Toot and a Snore in '74 is a bootleg album of the only known recording session in which John Lennon and Paul McCartney played together after the break-up of the Beatles. First mentioned by Lennon in a 1975 interview, more details were brought to light in May Pang's 1983 book, Loving John, and it gained wider prominence when McCartney made reference to the session in a 1997 interview. Discussing with Australian writer Sean Sennett in his Soho office, McCartney claimed the "session was hazy... for a number of reasons".
Lennon was producing Harry Nilsson's latest album, Pussy Cats, when Paul and Linda McCartney dropped in after the first night of the sessions, aka "the Jim Keltner Fan Club Hour", at Burbank Studios on 28 March 1974. They were joined by Stevie Wonder, Harry Nilsson, Jesse Ed Davis, May Pang, Bobby Keys and producer Ed Freeman for an impromptu jam session.
Lennon was in his "lost weekend", separated from Yoko Ono and living in Los Angeles with Pang.
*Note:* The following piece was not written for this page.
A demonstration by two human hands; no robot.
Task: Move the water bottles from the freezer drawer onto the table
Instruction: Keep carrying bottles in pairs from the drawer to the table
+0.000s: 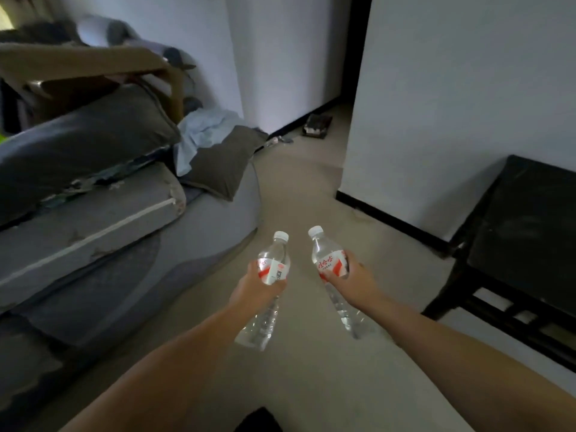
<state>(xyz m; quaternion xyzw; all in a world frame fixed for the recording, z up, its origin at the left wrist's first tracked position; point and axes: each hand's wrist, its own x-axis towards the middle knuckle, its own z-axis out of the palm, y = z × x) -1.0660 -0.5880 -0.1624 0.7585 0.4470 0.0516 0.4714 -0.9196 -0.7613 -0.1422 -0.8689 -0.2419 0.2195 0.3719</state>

Although he and McCartney hadn't seen each other in three years (and lashed out at each other in the press), according to Pang they resumed their friendship as if nothing had happened. The jam session proved not very productive musically. Lennon sounds to be on cocaine and is heard offering Wonder a snort on the first track, and on the fifth, asks someone to give him a snort. This is also the origin of the album name, where John Lennon clearly asks: "You wanna snort, Steve? A toot? It's goin' round". In addition, Lennon seems to be having trouble with his microphone and headphones.
Lennon is on lead vocal and guitar, McCartney sings harmony and plays Starr's drums (prompting Starr to complain, "He always messes up me drums!" at the next day's recording session). Stevie Wonder sings and plays electric piano, Linda McCartney is on organ, Pang plays tambourine, Nilsson provides vocals, Davis is on guitar, Freeman (who was producing Don McLean in the neighboring studio) fills in on bass, and Keys plays saxophone.
The events of this night are intriguing to Beatle fans as it is the only known instance of the former songwriting team playing together between their 1970 formal breakup and Lennon's murder in 1980. Aside from informal, special occasions such as weddings, collaborations of more than two ex-Beatles were rare after the band's bitter 1969-70 split, especially between Lennon and McCartney, whose conflict was the most pronounced and long-lived of all the post-split infighting.